You got me: I would have thought from ?summary.gam that this would be the
same as the adjusted R^2 for a linear model. Note, however, that the
percentage of deviance explained checks with the R^2 from the linear model,
as expected.

Maybe you should address this question to the package author.

Regards,
 John

--------------------------------
John Fox
Department of Sociology
McMaster University
Hamilton, Ontario
Canada L8S 4M4
905-525-9140x23604
http://socserv.mcmaster.ca/jfox 
-------------------------------- 

> -----Original Message-----
> From: Denis Chabot [mailto:[EMAIL PROTECTED] 

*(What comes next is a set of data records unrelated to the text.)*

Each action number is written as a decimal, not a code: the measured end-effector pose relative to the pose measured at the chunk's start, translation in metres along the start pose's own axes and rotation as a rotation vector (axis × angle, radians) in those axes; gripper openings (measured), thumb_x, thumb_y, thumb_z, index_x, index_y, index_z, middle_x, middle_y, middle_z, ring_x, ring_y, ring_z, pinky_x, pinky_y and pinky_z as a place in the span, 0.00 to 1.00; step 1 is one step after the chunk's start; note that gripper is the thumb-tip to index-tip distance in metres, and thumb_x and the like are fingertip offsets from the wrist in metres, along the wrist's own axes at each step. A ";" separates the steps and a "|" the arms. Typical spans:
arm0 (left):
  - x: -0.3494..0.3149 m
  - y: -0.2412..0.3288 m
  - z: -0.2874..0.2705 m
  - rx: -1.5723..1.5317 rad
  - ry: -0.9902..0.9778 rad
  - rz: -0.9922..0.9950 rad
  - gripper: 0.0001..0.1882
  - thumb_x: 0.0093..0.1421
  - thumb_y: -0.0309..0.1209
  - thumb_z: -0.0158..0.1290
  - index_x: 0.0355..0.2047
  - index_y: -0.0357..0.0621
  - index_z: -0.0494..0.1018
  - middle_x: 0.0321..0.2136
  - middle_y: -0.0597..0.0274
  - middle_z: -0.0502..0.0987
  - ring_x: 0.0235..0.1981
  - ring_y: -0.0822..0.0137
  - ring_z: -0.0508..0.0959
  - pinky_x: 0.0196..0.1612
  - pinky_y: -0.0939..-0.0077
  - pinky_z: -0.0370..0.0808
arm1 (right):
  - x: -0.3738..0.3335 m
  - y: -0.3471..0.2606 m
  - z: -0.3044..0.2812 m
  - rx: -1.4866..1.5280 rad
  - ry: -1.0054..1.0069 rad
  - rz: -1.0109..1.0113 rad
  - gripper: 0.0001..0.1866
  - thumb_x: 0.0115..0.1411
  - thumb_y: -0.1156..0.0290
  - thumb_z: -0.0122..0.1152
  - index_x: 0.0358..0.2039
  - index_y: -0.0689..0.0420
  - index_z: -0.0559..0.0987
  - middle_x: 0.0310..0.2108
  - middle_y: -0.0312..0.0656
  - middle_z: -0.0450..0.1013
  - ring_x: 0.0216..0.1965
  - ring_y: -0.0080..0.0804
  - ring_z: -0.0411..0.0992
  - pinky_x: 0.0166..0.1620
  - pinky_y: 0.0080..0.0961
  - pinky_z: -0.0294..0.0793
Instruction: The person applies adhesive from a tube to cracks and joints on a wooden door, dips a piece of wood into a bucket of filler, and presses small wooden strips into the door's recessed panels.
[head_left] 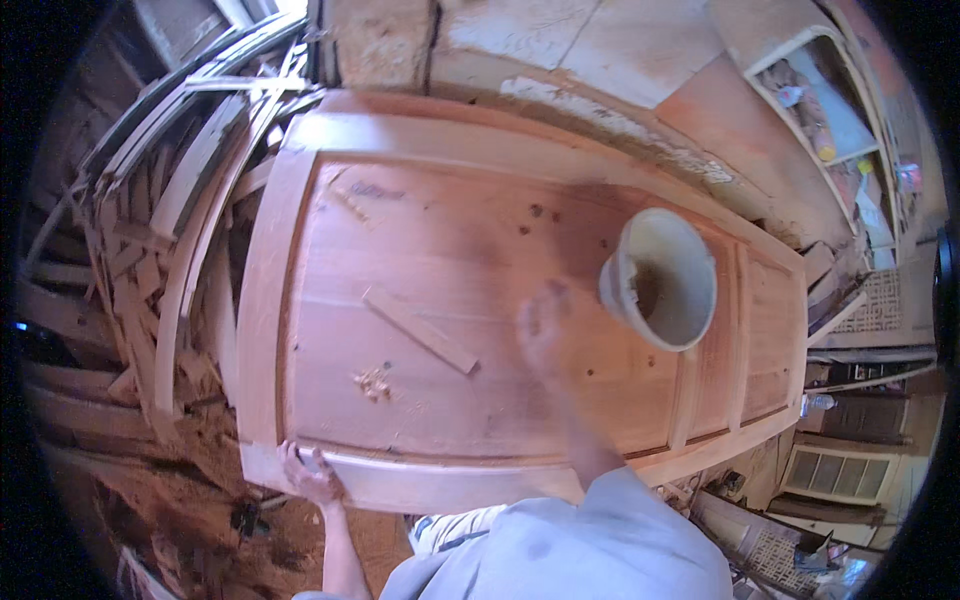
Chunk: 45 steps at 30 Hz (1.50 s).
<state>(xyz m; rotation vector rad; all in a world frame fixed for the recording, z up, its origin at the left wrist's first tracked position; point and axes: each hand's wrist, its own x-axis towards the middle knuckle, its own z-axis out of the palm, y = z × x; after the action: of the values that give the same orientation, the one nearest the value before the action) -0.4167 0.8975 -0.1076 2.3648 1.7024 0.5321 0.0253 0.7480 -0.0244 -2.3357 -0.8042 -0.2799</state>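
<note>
A large reddish wooden door (430,235) with recessed panels and a paler frame lies flat before me. At its near left corner my left hand (312,477) rests on the frame edge, fingers spread and holding nothing. Over the door's middle, my right hand (542,330) is smeared by motion; a dark patch shows at its fingers, but I cannot make out any object. Just right of that hand is a whitish bucket (690,265), tilted so its mouth shows, with something brownish inside. A thin wood strip (420,332) and a small heap of shavings (373,384) lie on the panel.
Scrap wood and long offcuts (190,240) are piled at the left. A wall (560,45) runs along the far side. At the far right stands an open shelf (850,120) holding assorted things. A clear plastic bottle (820,402) sits beyond the door's right end.
</note>
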 end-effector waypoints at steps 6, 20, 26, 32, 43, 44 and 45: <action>-0.011 -0.007 -0.003 0.034 -0.053 -0.070 0.28 0.68 0.49 0.44 0.52 0.32 0.67 0.57 0.41 0.66 0.61 0.43 0.63 0.62 0.50 0.59 | 0.221 0.102 -0.208 0.346 0.572 0.130 0.13 0.63 0.69 0.57 0.44 0.65 0.74 0.32 0.39 0.72 0.33 0.21 0.69 0.36 0.21 0.71; -0.015 -0.029 0.023 0.005 0.026 0.015 0.26 0.67 0.46 0.48 0.51 0.34 0.71 0.55 0.41 0.69 0.59 0.43 0.67 0.61 0.50 0.62 | 0.519 0.291 -0.252 -0.493 0.628 0.130 0.25 0.60 0.60 0.61 0.51 0.66 0.74 0.46 0.50 0.75 0.44 0.36 0.73 0.43 0.32 0.74; 0.016 0.011 -0.001 -0.035 0.005 -0.094 0.25 0.63 0.45 0.52 0.52 0.37 0.71 0.56 0.45 0.69 0.60 0.45 0.66 0.63 0.53 0.60 | 0.514 0.335 -0.291 -0.776 0.556 0.355 0.31 0.62 0.50 0.56 0.52 0.67 0.73 0.47 0.56 0.74 0.47 0.46 0.73 0.50 0.37 0.71; -0.001 -0.008 -0.001 0.020 0.004 -0.104 0.25 0.64 0.47 0.49 0.50 0.40 0.71 0.55 0.47 0.69 0.60 0.46 0.65 0.62 0.52 0.59 | 0.433 0.172 -0.187 -0.031 0.256 0.044 0.26 0.68 0.56 0.47 0.55 0.66 0.73 0.48 0.50 0.74 0.50 0.39 0.71 0.54 0.34 0.69; 0.013 -0.007 -0.004 -0.014 -0.040 -0.114 0.30 0.64 0.55 0.44 0.51 0.41 0.70 0.55 0.49 0.69 0.60 0.47 0.66 0.62 0.51 0.58 | 0.133 -0.118 0.207 0.945 -0.673 0.109 0.12 0.68 0.62 0.54 0.42 0.57 0.71 0.28 0.34 0.71 0.26 0.19 0.68 0.30 0.18 0.68; 0.016 -0.007 -0.004 -0.017 -0.050 -0.106 0.31 0.64 0.56 0.43 0.51 0.41 0.70 0.55 0.49 0.70 0.60 0.47 0.66 0.63 0.51 0.58 | 0.128 -0.113 0.234 0.976 -0.656 0.160 0.11 0.68 0.63 0.54 0.41 0.57 0.71 0.26 0.33 0.71 0.24 0.18 0.67 0.27 0.18 0.67; 0.015 -0.008 -0.004 -0.016 -0.059 -0.107 0.31 0.64 0.57 0.43 0.51 0.41 0.70 0.55 0.49 0.70 0.60 0.47 0.66 0.63 0.51 0.58 | 0.124 -0.123 0.249 1.008 -0.646 0.208 0.10 0.68 0.64 0.54 0.40 0.58 0.72 0.24 0.33 0.70 0.21 0.18 0.67 0.25 0.18 0.65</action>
<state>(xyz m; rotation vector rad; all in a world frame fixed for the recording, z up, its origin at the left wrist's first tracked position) -0.4210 0.9139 -0.1045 2.2407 1.7791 0.4517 0.0459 1.0403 -0.1060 -1.4821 -0.7237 0.8316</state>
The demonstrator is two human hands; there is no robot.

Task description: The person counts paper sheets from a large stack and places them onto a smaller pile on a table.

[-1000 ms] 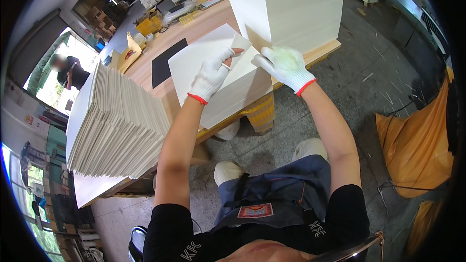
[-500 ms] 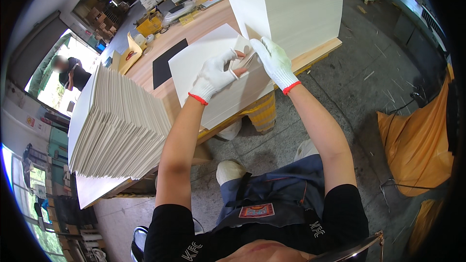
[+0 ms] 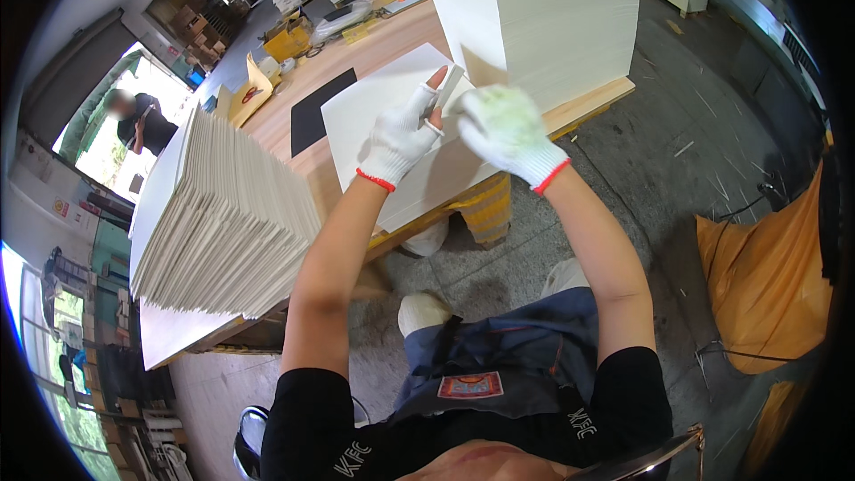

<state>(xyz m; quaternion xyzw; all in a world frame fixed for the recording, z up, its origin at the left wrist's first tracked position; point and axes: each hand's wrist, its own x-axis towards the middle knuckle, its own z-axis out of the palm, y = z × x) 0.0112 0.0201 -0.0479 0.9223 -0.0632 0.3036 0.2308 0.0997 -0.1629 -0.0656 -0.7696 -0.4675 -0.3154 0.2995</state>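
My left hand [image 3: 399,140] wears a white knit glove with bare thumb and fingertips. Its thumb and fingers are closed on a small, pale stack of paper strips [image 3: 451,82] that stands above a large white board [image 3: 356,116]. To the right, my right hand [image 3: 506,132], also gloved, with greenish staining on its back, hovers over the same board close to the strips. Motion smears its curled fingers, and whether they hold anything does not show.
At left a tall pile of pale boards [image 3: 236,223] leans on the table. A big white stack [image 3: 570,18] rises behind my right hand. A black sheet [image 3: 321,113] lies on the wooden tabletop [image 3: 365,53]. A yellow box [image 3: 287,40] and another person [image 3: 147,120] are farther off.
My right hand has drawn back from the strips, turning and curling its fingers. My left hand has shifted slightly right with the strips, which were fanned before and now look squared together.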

> Sent: Wednesday, October 05, 2005 3:33 PM
> To: John Fox
> Cc: R list
> Subject: Re: [R] testing non-linear component in mgcv:gam
> 
> Thank you everyone for your help, but my introduction to GAM 
> is turning my brain to mush. I thought the one part of the 
> output I understood the best was r-sq (adj), but now even 
> this is becoming foggy.
> 
> In my original message I mentioned a gam fit that turns out 
> to be a linear fit. By curiosity I analysed it with a linear 
> predictor only with mgcv package, and then as a linear model. 

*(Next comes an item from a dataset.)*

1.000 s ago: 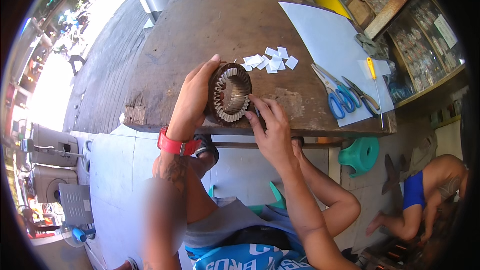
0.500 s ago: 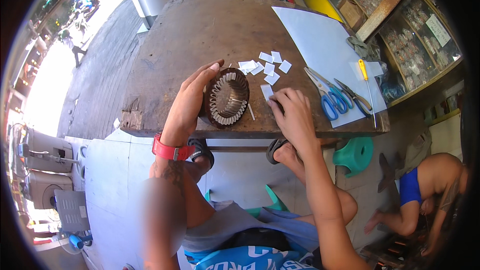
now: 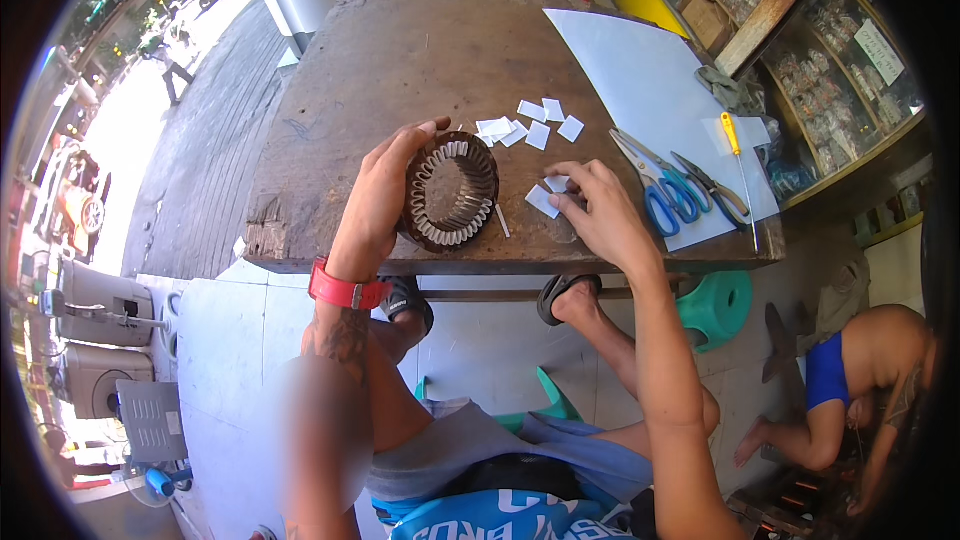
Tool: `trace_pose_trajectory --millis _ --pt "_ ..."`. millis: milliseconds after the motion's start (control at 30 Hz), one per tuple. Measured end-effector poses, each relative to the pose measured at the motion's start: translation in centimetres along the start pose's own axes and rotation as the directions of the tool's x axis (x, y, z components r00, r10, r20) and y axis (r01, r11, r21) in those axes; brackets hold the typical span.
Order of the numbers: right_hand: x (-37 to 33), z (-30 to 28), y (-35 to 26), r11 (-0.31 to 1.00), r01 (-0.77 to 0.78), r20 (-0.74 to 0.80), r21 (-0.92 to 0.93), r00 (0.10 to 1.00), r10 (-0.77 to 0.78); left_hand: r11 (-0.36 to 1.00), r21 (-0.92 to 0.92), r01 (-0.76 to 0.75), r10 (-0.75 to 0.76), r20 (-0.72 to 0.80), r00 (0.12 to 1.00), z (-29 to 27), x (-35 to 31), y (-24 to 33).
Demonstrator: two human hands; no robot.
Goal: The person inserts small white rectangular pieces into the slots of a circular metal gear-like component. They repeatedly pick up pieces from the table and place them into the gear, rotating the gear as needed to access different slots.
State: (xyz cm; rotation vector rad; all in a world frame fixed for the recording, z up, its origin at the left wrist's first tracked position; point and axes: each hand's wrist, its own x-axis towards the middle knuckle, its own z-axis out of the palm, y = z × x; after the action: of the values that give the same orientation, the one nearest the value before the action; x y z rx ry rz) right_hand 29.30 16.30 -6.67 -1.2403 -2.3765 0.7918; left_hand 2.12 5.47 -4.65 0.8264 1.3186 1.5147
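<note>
A ring-shaped motor stator [image 3: 488, 165] stands on the wooden table, its slots lined with folded white paper inserts. My left hand [image 3: 383, 185] is wrapped round its left side, fingertips over the top rim. To the right, my right hand [image 3: 605, 208] rests low over the table, thumb and fingers bent at two small white paper pieces. Its thumb touches the nearer paper piece [image 3: 541, 202]; the other piece [image 3: 557, 183] lies partly under its fingers. Beyond is a loose cluster of similar paper pieces [image 3: 537, 134]. A thin white strip [image 3: 503, 222] lies just right of the stator.
At the right of the table [image 3: 370, 60] lies a large white sheet [image 3: 640, 80]. Scissors [image 3: 662, 202], pliers [image 3: 715, 190] and a yellow-handled screwdriver [image 3: 731, 135] rest there. A green stool [image 3: 720, 310] stands below. Another person [image 3: 850, 370] crouches at lower right.
My right hand has shifted slightly right. One paper piece from the cluster's near side now lies by its fingers, beside the piece it touched before. My left hand stays on the stator.
</note>
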Motion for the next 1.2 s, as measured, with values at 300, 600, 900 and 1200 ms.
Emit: trace_pose_trajectory --millis 300,600,900,1200 --pt "-1.0 0.3 -0.7 0.942 0.270 0.038 -0.197 0.963 -0.268 1.000 -0.010 0.020 -0.020 -0.009 1.000 0.2 0.0 0.4" --pt "-0.8 -1.9 -1.3 0.958 0.226 0.195 -0.176 0.962 -0.191 1.000 -0.006 0.008 -0.008 0.001 1.000 0.3 -0.2 0.7" --pt "-0.2 -2.8 -0.1 0.982 0.172 0.224 -0.083 0.963 -0.150 0.997 0.078 -0.028 0.028 0.003 1.000 0.3 -0.1 0.3" --pt "-1.7 -0.7 -1.5 0.950 0.063 -0.072 0.304 0.997 -0.043 0.994 0.099 -0.045 0.044 0.012 0.999 0.3 0.0 0.4"
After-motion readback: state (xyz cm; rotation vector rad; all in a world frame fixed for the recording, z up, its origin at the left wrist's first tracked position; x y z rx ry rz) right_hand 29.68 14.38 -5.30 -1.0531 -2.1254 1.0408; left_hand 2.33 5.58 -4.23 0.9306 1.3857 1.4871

> The output was identical in both, but the r-sq (adj) was 0.55 
> in mgcv and 0.26 in lm. In lm I hope that my interpretation 
> that 26% of the variance in y is explained by the linear 
> relationship with x is valid. Then what does r2 mean in mgcv?
> 
> Denis
>  > summary.gam(lin)
> 
> Family: gaussian
> Link function: identity
> 
> Formula:
> wm.sed ~ Temp
> 
> Parametric coefficients:
>               Estimate Std. Error t value Pr(>|t|)

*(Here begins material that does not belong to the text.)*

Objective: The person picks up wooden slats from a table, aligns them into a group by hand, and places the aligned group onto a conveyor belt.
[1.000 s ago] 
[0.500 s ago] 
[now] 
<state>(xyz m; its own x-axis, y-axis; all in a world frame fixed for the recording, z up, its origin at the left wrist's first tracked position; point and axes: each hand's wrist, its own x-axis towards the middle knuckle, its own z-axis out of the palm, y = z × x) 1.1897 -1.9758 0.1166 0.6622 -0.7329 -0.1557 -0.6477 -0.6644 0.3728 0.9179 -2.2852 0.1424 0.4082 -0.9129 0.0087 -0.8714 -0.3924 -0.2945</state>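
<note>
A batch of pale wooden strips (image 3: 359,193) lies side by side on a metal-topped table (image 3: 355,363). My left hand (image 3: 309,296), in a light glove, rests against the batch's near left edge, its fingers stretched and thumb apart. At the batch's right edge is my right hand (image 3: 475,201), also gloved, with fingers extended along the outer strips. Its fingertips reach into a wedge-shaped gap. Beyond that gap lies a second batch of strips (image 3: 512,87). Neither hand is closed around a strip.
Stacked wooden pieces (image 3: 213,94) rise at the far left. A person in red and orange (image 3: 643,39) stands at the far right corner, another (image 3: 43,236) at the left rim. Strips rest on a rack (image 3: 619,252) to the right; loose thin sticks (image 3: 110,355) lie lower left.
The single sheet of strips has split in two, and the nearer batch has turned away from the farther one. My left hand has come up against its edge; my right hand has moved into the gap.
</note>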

> (Intercept)  0.162879   0.019847   8.207 1.14e-09 ***
> Temp        -0.023792   0.006369  -3.736 0.000666 ***
> ---
> Signif. codes:  0 ‘***’ 0.001 ‘**’ 0.01 ‘*’ 0.05 ‘.’ 0.1 ‘ ’ 1
> 
> 
> R-sq.(adj) =  0.554   Deviance explained = 28.5%
> GCV score = 0.09904   Scale est. = 0.093686  n = 37
> 
> 
>  > summary(sed.true.lin)
> 
> Call:
> lm(formula = wm.sed ~ Temp, weights = N.sets)
> 
> Residuals:
>      Min      1Q  Median      3Q     Max
> -0.6138 -0.1312 -0.0325  0.1089  1.1449
> 
> Coefficients:
>               Estimate Std. Error t value Pr(>|t|)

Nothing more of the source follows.